What is expected: Give back exactly the stretch of data below from the line holding "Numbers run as" through the line holding "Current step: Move", both ends included, and leave the remaining lines out.

The input:
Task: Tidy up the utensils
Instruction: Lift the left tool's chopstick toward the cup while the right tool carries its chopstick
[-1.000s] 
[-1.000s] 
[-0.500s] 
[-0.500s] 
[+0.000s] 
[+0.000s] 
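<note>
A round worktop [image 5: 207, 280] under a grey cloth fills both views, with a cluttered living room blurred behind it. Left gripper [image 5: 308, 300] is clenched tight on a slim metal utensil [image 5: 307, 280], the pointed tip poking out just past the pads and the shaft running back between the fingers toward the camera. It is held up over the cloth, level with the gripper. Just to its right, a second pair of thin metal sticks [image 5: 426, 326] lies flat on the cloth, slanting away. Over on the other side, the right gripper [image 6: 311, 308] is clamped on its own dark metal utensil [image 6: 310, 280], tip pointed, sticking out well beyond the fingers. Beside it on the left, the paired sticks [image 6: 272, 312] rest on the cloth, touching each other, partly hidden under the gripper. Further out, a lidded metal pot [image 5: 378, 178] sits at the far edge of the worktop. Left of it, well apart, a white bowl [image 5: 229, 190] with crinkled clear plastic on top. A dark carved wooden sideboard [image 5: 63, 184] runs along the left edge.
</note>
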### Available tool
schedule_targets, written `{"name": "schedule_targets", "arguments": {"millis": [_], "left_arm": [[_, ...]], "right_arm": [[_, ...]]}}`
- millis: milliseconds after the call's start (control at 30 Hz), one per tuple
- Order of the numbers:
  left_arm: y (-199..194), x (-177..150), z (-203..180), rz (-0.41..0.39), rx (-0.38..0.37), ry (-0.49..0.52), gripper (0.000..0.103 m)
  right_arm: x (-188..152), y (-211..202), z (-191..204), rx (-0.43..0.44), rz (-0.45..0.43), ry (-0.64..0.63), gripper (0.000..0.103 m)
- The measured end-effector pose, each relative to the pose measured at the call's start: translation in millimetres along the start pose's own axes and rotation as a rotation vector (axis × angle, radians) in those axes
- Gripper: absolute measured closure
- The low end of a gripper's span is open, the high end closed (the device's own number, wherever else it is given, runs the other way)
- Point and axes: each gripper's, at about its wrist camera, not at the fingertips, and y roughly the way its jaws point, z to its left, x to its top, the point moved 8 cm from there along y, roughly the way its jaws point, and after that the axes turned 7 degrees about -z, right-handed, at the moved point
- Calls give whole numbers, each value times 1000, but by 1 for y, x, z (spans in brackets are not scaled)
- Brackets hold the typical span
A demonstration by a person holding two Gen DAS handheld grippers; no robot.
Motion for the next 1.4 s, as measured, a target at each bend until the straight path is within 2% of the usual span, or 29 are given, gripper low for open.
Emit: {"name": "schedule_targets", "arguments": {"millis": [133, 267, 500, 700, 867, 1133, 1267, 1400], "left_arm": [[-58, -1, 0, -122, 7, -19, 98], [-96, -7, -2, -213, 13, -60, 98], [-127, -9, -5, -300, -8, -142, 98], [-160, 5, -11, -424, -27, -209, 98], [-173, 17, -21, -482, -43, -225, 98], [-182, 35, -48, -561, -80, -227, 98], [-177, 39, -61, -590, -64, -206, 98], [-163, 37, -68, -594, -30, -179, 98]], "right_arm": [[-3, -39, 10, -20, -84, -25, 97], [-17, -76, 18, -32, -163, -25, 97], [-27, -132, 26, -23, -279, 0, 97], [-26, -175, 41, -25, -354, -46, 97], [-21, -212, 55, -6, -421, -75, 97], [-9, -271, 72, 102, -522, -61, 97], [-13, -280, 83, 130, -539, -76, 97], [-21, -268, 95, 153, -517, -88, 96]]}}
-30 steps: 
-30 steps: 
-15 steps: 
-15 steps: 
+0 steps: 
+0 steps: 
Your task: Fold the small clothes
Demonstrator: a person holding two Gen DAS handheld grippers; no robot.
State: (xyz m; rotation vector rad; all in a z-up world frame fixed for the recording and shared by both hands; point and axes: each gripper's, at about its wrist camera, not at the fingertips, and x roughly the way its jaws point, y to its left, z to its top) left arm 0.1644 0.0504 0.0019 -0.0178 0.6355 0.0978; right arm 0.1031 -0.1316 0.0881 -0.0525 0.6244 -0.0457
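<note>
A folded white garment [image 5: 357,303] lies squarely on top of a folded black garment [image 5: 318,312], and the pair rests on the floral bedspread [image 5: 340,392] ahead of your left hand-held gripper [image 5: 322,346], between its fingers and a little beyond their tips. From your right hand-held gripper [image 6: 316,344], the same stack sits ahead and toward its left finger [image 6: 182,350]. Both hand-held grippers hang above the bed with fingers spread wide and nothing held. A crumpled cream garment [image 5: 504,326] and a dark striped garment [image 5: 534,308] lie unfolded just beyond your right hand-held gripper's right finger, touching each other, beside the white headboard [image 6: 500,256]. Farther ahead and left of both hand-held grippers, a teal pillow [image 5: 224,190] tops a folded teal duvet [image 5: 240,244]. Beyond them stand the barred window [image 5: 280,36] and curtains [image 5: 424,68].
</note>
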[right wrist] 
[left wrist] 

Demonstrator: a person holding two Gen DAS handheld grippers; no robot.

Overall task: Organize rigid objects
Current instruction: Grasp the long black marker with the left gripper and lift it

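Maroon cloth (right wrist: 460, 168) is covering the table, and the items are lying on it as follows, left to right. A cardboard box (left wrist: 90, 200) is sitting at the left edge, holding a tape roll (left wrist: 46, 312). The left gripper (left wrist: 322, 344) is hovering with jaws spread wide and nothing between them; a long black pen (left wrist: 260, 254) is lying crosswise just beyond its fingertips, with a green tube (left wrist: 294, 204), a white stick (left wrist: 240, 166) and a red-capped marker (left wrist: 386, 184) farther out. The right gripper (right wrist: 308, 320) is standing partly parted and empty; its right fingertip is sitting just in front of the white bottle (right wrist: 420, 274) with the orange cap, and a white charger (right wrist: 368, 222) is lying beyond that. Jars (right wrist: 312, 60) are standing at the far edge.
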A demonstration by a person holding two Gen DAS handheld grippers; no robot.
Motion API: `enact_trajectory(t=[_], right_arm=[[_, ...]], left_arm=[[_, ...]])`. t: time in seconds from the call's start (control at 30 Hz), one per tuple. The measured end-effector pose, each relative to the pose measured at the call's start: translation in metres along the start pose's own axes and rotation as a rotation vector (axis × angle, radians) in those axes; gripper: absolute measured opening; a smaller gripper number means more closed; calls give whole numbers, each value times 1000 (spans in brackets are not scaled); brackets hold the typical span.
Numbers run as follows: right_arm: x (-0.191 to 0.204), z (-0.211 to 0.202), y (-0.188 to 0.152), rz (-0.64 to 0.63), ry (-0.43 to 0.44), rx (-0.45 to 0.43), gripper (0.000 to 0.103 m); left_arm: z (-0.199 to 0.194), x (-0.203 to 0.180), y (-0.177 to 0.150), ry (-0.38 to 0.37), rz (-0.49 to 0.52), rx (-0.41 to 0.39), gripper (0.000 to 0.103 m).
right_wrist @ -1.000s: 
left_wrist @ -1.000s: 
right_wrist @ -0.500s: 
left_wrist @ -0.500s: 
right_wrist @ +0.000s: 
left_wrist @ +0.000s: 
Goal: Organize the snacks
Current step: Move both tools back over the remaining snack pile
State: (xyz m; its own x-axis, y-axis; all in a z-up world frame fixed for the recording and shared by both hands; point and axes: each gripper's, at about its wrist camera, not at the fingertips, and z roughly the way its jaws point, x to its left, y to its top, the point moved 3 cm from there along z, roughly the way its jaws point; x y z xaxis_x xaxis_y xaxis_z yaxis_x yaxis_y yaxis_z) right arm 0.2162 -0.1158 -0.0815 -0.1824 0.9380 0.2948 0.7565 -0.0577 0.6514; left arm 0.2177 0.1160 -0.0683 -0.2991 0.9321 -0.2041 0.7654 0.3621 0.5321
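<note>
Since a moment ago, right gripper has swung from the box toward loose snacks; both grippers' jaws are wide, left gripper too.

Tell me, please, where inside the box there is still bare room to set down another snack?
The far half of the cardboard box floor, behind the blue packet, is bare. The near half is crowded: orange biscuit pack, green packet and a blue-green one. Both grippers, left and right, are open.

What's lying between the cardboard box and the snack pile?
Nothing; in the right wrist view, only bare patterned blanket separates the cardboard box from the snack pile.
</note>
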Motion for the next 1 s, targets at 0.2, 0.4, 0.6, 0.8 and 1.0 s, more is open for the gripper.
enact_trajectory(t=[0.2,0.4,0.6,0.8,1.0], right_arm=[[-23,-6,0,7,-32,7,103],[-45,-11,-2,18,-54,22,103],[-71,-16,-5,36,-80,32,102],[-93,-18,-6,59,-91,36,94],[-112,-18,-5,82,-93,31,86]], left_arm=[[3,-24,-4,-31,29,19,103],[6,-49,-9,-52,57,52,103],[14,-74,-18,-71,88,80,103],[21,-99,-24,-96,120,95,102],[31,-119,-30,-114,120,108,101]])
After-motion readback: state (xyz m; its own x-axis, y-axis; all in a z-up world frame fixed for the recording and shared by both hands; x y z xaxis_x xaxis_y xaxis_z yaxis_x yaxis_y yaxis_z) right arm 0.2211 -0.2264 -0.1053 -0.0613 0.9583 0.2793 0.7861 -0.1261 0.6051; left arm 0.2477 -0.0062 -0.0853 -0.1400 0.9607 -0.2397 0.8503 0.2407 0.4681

Solution to the problem:
Numbers run as follows: right_arm: x (-0.191 to 0.204), z (-0.211 to 0.202), y (-0.188 to 0.152), rz (-0.64 to 0.63), ry (-0.43 to 0.44), rx (-0.45 to 0.43), gripper (0.000 to 0.103 m); left_arm: z (-0.199 to 0.194), x (-0.203 to 0.180), y (-0.177 to 0.150), ry (-0.38 to 0.37), rz (-0.49 to 0.52), rx (-0.41 to 0.39), gripper (0.000 to 0.103 m).
right_wrist @ -1.000s: 
left_wrist @ -1.000s: 
right_wrist @ -0.500s: 
left_wrist @ -0.500s: 
right_wrist @ +0.000s: 
left_wrist @ +0.000s: 
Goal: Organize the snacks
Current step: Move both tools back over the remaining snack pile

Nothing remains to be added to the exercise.